The BWWB has expressed serious concerns about the mine’s potential to increase treatment costs and harm drinking water quality. The Alabama Department of Environmental Management did not hear those concerns, or those raised by other affected stakeholders, when it issued a wastewater discharge permit to Shepherd Bend, LLC. Black Warrior Riverkeeper and the Southern Environmental Law Center are currently appealing that permit. In the meantime the Alabama Surface Mining Commission is considering whether to issue a permit for the initial 286-acre portion of the strip mine. The majority of a large crowd at the ASMC’s public hearing in August asked that they deny the permit. We await their decision.
What does this mine have to do with the people downstream in Tuscaloosa?
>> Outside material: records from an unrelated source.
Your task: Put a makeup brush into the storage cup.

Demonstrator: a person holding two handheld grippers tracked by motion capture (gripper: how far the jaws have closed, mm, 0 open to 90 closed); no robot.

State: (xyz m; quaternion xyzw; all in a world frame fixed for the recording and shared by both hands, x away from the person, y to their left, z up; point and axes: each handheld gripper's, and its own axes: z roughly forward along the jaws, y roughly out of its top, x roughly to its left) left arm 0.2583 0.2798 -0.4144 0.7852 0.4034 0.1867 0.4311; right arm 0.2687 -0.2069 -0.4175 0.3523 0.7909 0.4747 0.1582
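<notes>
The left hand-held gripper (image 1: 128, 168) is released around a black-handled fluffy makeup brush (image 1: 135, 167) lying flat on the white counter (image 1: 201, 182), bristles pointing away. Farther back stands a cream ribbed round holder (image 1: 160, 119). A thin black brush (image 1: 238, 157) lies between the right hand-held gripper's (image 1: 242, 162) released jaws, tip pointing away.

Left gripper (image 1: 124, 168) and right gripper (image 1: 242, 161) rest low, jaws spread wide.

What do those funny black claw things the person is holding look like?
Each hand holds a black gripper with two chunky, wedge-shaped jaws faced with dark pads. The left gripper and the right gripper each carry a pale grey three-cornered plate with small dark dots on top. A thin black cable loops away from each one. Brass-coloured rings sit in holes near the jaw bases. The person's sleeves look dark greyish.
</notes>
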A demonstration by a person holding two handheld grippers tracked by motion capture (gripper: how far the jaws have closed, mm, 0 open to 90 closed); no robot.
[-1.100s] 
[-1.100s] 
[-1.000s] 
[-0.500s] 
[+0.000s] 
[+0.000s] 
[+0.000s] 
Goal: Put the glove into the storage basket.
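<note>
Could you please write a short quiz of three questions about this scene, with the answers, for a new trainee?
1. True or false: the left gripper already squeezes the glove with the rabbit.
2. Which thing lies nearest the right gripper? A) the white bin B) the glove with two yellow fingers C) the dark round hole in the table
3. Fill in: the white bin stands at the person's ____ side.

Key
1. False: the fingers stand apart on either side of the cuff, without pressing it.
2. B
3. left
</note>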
Well, of the 1,773 acres of land to be mined, the University of Alabama System owns the majority of the property. In order to mine Shepherd Bend, the mining company has to lease the property form the UA System. Please join us in asking the UA System to do the right thing. We ask the UA System to be a good neighbor and consider better, more responsible uses of their land.
Nelson Brooke is a riverkeeper with the Black Warrior Riverkeeper.